#### WORK REQUEST
Restate each line of the listing exactly, without carrying over any pictures.

═══ DATA BELOW ═══

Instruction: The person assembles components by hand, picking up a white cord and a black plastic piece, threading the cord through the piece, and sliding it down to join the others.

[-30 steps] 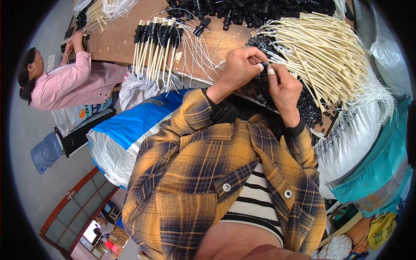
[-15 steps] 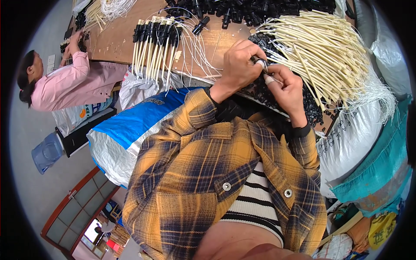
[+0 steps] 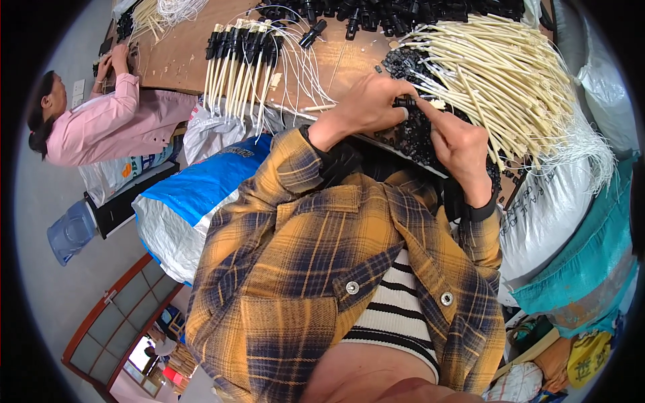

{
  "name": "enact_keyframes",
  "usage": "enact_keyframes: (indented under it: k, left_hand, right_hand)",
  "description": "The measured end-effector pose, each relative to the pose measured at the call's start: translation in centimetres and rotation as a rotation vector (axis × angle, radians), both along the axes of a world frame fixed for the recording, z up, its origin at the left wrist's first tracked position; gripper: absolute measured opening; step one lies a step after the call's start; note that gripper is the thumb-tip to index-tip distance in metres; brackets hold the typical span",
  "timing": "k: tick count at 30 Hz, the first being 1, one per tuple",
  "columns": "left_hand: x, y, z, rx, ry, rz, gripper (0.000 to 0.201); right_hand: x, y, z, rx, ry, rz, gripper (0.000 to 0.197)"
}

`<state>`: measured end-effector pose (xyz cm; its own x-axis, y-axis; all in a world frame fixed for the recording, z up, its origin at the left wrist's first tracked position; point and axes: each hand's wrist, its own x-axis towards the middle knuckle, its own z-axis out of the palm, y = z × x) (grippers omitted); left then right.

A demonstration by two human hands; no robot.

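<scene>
My left hand (image 3: 369, 104) is closed around a thin cream tube (image 3: 318, 108), whose end sticks out on the left of the fist. A black plastic fitting (image 3: 404, 103) shows between my two hands, at the tube's other end. My right hand (image 3: 460, 140) is closed with its fingertips at that fitting; the exact grip is partly hidden. Beneath both hands lies a heap of small black pieces (image 3: 415, 138). To the right is a big pile of cream tubes (image 3: 500, 80) with white strings.
Left on the wooden table (image 3: 178, 64) lies a row of cream tubes with black fittings (image 3: 242, 57). More black fittings (image 3: 376, 15) are heaped at the back. A blue and white sack (image 3: 195, 195) hangs at the front edge. A co-worker in pink (image 3: 114, 124) sits at far left.
My hands have shifted from a fingertip pinch on a thin strand to gripping around the black fitting. The right hand has moved slightly right and down, its back now turned up.
</scene>
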<state>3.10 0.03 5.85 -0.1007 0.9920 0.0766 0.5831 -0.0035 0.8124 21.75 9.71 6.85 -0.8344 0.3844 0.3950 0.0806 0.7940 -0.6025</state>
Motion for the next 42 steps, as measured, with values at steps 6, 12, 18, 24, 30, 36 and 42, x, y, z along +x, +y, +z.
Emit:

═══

#### TASK RESPONSE
Instruction: The person assembles components by hand, picking up a white cord and a black plastic piece, threading the cord through the piece, and sliding it down to join the others.

[-30 steps] 
[-15 steps] 
[+0 steps] 

{
  "name": "enact_keyframes",
  "usage": "enact_keyframes: (indented under it: k, left_hand, right_hand)",
  "description": "The measured end-effector pose, each relative to the pose measured at the call's start: translation in centimetres and rotation as a rotation vector (axis × angle, radians), both along the axes of a world frame fixed for the recording, z up, its origin at the left wrist's first tracked position; gripper: absolute measured opening; step one lies a step after the call's start; note that gripper is the thumb-tip to index-tip distance in metres; brackets hold the typical span",
  "timing": "k: tick count at 30 Hz, the first being 1, one per tuple",
  "columns": "left_hand: x, y, z, rx, ry, rz, gripper (0.000 to 0.201); right_hand: x, y, z, rx, ry, rz, gripper (0.000 to 0.197)"
}

`<state>`: measured end-effector pose (xyz cm; its own x-axis, y-axis; all in a world frame fixed for the recording, z up, its origin at the left wrist's first tracked position; point and axes: each hand's wrist, its own x-axis towards the middle knuckle, its own z-axis out of the palm, y = z × x) (grippers omitted); left then right.

A demonstration by two human hands; no robot.

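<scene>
My left hand (image 3: 369, 104) is closed around a thin cream tube (image 3: 318, 108), whose end sticks out on the left of the fist. A black plastic fitting (image 3: 404, 103) shows between my two hands, at the tube's other end. My right hand (image 3: 460, 140) is closed with its fingertips at that fitting; the exact grip is partly hidden. Beneath both hands lies a heap of small black pieces (image 3: 415, 138). To the right is a big pile of cream tubes (image 3: 500, 80) with white strings.
Left on the wooden table (image 3: 178, 64) lies a row of cream tubes with black fittings (image 3: 242, 57). More black fittings (image 3: 376, 15) are heaped at the back. A blue and white sack (image 3: 195, 195) hangs at the front edge. A co-worker in pink (image 3: 114, 124) sits at far left.
My hands have shifted from a fingertip pinch on a thin strand to gripping around the black fitting. The right hand has moved slightly right and down, its back now turned up.
</scene>
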<state>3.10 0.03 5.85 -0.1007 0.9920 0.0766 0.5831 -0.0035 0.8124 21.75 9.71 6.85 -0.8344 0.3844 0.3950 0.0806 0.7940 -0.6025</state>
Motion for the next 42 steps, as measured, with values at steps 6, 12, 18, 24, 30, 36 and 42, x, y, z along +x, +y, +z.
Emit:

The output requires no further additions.